Yo, como muchos otros, conocía de la situación, pero no pensé que fuera a convertirse en algo tan serio como resulto ser.
—Te prometo que trataré de hacer los arreglos con la línea aérea para regresar cuanto antes. —Pensé que era una lástima que no pudiera completar el tiempo que planeaba pasar en la isla.
—Trata de resolver lo del boleto de avión lo más pronto posible, Jesse, la situación no mejorara, todo lo contrario.
Reuben era el tipo más positivo que conocía y su aviso debió de hacer mella en mi, pero no fue así, y procastrine cuanto me dio la gana esas llamadas por hacer.
Recuerdo que después de terminar la conversación ni siquiera encendí el televisor para sintonizar algún noticiero anglosajón en televisión por cable y ver con mis propios ojos lo que estaba sucediendo con aquel contagioso virus, mucho menos intente comunicarme con la línea aérea para buscar cambiar mi boleto.
Esa tarde, ofuscado con los recuerdos que la mención de Blanche provoco en mi, opté por meterme en el jacuzzi que Reuben tenia instalado en una esquina de la terraza.

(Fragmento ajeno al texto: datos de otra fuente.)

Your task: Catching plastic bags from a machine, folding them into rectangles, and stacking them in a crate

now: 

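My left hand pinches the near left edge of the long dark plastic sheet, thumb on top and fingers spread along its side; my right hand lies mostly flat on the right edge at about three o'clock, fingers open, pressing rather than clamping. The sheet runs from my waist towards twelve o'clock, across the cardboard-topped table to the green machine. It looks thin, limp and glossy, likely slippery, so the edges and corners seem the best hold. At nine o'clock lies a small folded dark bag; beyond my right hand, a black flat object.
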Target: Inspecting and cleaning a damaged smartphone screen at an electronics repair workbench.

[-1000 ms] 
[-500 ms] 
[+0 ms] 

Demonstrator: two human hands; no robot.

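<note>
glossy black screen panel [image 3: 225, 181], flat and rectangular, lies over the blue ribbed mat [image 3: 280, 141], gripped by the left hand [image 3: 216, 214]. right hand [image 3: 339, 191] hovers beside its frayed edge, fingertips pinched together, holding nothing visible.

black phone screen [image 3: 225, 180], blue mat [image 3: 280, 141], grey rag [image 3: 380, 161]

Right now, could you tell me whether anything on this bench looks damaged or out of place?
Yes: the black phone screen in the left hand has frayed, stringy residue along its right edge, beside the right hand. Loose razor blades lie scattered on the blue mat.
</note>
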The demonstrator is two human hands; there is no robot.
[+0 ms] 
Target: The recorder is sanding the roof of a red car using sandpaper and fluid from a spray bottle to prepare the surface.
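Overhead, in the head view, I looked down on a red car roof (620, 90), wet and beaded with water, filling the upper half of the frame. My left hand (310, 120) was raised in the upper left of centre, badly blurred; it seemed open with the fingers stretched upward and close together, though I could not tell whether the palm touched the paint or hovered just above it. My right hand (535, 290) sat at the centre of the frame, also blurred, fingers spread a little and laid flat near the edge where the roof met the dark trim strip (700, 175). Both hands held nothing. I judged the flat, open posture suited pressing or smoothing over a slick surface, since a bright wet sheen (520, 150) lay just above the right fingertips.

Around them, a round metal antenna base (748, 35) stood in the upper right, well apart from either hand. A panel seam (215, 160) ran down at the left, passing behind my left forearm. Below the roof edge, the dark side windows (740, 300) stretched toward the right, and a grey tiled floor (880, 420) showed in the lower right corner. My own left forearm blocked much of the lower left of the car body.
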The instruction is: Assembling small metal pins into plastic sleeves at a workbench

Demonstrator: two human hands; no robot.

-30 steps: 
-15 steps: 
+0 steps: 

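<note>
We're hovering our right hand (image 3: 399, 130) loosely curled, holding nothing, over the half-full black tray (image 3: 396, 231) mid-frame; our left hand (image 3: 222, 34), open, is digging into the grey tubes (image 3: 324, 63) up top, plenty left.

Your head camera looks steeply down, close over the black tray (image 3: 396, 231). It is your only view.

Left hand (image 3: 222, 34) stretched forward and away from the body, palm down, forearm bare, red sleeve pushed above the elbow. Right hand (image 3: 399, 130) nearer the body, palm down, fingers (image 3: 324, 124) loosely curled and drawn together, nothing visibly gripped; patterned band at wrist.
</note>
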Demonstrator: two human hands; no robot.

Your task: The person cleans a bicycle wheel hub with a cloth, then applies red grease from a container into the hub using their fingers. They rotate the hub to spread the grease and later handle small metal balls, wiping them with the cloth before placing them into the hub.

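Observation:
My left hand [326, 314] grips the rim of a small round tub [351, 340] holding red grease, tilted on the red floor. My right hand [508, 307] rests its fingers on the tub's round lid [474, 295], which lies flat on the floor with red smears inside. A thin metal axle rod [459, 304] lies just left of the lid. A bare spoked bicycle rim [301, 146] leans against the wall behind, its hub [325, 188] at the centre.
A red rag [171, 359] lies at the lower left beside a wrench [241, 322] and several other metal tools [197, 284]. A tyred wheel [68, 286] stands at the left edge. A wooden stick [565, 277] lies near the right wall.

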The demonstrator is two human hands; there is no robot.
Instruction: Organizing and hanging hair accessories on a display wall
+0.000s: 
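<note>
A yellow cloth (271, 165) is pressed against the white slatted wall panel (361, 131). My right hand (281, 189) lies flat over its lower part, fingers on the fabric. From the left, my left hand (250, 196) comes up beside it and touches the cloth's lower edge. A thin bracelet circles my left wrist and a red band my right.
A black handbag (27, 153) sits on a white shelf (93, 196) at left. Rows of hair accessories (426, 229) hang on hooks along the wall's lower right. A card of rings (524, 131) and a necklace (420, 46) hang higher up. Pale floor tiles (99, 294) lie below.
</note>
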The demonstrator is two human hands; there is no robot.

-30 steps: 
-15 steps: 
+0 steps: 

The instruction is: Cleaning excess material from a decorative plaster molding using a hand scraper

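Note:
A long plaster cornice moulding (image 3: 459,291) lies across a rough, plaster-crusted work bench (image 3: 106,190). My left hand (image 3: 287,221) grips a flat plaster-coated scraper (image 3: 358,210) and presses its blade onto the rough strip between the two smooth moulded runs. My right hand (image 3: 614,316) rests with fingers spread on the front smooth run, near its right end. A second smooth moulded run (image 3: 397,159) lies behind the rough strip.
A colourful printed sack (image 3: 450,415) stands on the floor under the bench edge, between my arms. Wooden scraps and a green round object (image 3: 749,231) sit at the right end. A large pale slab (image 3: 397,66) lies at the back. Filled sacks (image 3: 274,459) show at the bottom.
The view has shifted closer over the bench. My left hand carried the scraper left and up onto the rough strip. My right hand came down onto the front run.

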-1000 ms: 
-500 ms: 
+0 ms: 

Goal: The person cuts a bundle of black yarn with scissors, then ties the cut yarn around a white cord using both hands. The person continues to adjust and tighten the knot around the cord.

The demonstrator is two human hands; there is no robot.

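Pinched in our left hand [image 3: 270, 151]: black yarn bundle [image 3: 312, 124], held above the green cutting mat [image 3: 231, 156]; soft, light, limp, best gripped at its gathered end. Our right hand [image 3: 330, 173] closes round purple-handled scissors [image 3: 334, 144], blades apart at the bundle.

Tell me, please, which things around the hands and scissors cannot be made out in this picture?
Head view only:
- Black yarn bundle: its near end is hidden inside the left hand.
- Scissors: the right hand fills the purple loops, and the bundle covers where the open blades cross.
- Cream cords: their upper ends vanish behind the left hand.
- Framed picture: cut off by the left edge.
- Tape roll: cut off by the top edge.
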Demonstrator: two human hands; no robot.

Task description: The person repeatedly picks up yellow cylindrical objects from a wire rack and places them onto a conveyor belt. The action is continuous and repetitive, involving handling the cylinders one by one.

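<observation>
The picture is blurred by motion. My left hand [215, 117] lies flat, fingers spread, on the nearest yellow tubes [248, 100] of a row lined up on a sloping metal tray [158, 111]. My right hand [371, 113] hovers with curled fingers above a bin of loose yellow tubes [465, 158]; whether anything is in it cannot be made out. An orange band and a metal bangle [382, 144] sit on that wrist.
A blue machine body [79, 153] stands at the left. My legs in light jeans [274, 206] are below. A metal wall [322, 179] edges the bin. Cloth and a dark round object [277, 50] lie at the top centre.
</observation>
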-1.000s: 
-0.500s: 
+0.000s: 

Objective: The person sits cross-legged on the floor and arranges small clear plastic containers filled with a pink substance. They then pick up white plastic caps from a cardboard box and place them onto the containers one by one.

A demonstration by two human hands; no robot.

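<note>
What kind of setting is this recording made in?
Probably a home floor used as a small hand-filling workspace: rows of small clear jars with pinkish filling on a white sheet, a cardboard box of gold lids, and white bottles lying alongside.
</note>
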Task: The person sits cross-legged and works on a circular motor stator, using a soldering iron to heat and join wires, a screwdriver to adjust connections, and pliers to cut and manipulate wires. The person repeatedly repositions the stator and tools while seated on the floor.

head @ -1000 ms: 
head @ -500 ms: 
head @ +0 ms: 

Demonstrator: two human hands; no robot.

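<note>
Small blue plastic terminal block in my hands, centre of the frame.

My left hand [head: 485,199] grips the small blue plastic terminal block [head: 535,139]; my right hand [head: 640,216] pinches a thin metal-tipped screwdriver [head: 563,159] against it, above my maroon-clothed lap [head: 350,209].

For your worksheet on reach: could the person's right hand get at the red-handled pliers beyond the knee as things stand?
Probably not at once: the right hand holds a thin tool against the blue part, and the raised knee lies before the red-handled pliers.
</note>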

Los intrusivos pensamientos sobre Blanche, nuestro matrimonio y más reciente y amargo, su engaño con el rostro bonito de Harvey, iban y venían, mientras ponía todo mi empeño en que las relajantes ondas del jacuzzi hicieran su trabajo.
Sin embargo, esos pensamientos, una vez se instalaban en mi psiquis, era muy poco lo que podía hacer para alejarlos, solo los dejaba fluir, y casi siempre pasaba de la añoranza de un amor perdido, a la rabia que me provocaba la traición de la que por décadas fue mi esposa.
Blanche Mc Gregor y yo habíamos estado juntos desde que teníamos dieciocho años, fuimos dos jóvenes enamorados que se lanzaron juntos a la aventura de la vida universitaria, sus sueños eran ser enfermera, yo soñaba con ser médico cirujano.
Recuerdo cuando nos embarazamos, así le decía yo.
A finales del año mil novecientos noventa y dos, Blanche quedo embarazada. Fue cuando unimos nuestras vidas en una boda civil, y celebramos nuestra intima, muy intima recepción, solo fuimos nosotros dos, en un viejo banco del Central Park comiendo pizza de pepperoni. Ella bebiendo una malteada de fresa, su preferida, yo, disfrutando de un té helado de limón.
Éramos jóvenes, estábamos muy enamorados y veíamos con mucha ilusión nuestro futuro.
Meses después, nació nuestro primer hijo, Nicholas, y dos años más tarde, Imogen, nombrada así en honor a la abuela materna de Blanche.
Por aquellos años, Blanche se quedaba en la casa con los niños, ella había puesto en pausa sus estudios, mientras yo trabajaba en una tienda departamental de día e iba a la universidad de noche. Fueron tiempos de sacrificio, pero bien valieron la pena, pues años después, pude terminar la carrera.
Por esos meses Blanche retomó sus estudios, nos mudamos a las afueras de Nueva York, y la prosperidad económica no se hizo esperar.
Como familia éramos unidos, funcionábamos muy bien y nuestros hijos eran sanos y felices.
Como pareja, el respeto y el amor entre ella y yo aun latía fuerte y real.
Siempre recuerdo una ocasión especial, era la cena de navidad unos meses antes de que toda mi vida se pusiera de cabeza, la familia reunida alrededor de la enorme mesa del comedor engalanada festivamente, y ofreciendo a los comensales deliciosos alimentos que desgustar.
Puedo rememorarme con una copa rebosante de helado champaña en la mano, alzándola y brindando, feliz y orgulloso, dando gracias interiormente por la vida que vivía, y deseando salud y bienaventuranza para todos los allí reunidos.
Eso fue en diciembre del año dos mil trece. Antes de las próximas festividades de navidad del siguiente año, ya me había convertido en la sombra del hombre que un día fui.